Oscar-winning actor Martin Landau died Saturday night, aged 89.

MARTIN LANDAU DEAD AT 89

Landau’s publicist Dick Guttman said the actor died of unexpected complications during a short stay at UCLA Medical Center.

Landau gained fame in the 1960s as Rollin Hand on Mission: Impossible the TV show. His real-life wife, Barbara Bain, also starred in the show. They both left in 1969 at the end of the show’s third season. Landau turned down the role of Mr. Spock on Star Trek when he instead chose to act in Mission: Impossible. Ironically, Leonard Nimoy, who ended up playing Spock, replace Landau on Mission: Impossible.

Landau first attempted a Broadway career, but his success was short-lived. He soon moved to film and TV, where he was cast in his first film in 1950s as a soldier in Pork Chop Hill. He was also the villain in Alfred Hitchcock’s North by Northwest.

Following his stint as Hand, Landau was typecast, and so saw less success after his run. In 1981, his career reached a low point when he appeared in The Harlem Globetrotters on Gilligan’s Island. But by 1988 he was back on top. He starred in Tucker: The Man and his Dream by Francis Ford Coppola, and earned his first Oscar nod. He was nominated the next year for his portrayal of an adulterous husband in Woody Allen‘s Crimes and Misdemeanors.

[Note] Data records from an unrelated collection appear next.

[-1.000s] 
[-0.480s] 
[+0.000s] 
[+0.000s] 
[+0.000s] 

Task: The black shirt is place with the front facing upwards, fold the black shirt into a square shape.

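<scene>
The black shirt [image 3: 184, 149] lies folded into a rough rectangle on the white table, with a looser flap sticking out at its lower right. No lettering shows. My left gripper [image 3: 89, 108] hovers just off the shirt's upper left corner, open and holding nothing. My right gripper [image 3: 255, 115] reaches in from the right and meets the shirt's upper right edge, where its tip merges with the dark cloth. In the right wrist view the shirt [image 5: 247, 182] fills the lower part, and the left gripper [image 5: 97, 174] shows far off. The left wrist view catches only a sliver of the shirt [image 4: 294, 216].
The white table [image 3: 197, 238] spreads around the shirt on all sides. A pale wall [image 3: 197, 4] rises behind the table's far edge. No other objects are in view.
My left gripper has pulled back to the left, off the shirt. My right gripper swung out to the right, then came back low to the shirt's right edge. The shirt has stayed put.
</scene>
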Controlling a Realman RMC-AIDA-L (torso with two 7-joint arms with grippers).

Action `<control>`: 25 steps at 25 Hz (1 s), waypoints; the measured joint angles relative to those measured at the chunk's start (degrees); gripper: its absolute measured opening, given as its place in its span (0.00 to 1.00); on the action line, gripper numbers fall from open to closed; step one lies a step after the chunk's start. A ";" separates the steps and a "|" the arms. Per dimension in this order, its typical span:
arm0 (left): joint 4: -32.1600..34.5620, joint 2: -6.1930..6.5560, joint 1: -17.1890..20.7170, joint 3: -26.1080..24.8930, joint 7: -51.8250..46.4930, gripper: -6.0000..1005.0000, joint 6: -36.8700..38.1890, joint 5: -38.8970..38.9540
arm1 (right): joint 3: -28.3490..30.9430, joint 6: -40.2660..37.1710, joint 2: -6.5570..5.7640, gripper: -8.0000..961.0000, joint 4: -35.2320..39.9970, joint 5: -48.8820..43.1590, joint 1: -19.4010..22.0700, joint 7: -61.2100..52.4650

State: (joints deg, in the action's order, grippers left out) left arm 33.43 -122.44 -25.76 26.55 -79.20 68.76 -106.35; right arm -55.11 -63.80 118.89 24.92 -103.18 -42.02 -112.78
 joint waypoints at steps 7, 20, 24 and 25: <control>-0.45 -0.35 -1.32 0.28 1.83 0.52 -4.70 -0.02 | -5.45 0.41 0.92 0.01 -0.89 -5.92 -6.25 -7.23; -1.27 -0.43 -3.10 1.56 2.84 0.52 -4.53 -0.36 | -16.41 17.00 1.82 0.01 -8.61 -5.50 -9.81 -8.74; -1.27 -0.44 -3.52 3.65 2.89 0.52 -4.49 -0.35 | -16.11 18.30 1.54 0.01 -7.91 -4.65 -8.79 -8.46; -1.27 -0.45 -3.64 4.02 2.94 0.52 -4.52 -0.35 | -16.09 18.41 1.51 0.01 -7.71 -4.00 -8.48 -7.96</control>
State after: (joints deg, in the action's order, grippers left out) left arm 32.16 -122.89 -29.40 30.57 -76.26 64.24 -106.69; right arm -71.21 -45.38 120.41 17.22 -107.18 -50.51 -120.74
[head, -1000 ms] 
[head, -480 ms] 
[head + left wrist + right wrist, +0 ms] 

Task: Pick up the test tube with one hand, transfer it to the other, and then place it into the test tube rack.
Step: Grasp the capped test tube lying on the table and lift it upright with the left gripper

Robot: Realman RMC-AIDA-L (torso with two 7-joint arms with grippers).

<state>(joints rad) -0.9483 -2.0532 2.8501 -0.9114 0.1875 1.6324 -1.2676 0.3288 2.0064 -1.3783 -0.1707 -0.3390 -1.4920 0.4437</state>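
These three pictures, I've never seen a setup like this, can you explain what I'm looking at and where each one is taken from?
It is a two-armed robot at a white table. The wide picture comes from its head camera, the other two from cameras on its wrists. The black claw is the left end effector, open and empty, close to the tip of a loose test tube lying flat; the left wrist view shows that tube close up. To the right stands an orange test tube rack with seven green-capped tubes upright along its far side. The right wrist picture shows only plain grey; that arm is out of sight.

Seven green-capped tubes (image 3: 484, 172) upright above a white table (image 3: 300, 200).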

His third nomination was for his portrayal of Bela Lugosi in Tim Burton‘s Ed Wood, about Hollywood’s worst filmmaker. This was the film for which Landau won his Oscar.

Landau studied at the Pratt Institute in Brooklyn and worked as a New York Daily News cartoonist before switching careers to acting at age 22. He made his stage debut in 1951 in a Maine summer theater and then off-Broadway. In 1955, Landau was one of two out of hundreds chosen to study at the Actors Studio – the other was Steve McQueen.

Landau and Bain had two daughters, Susan and Juliet, before they divorced in 1993.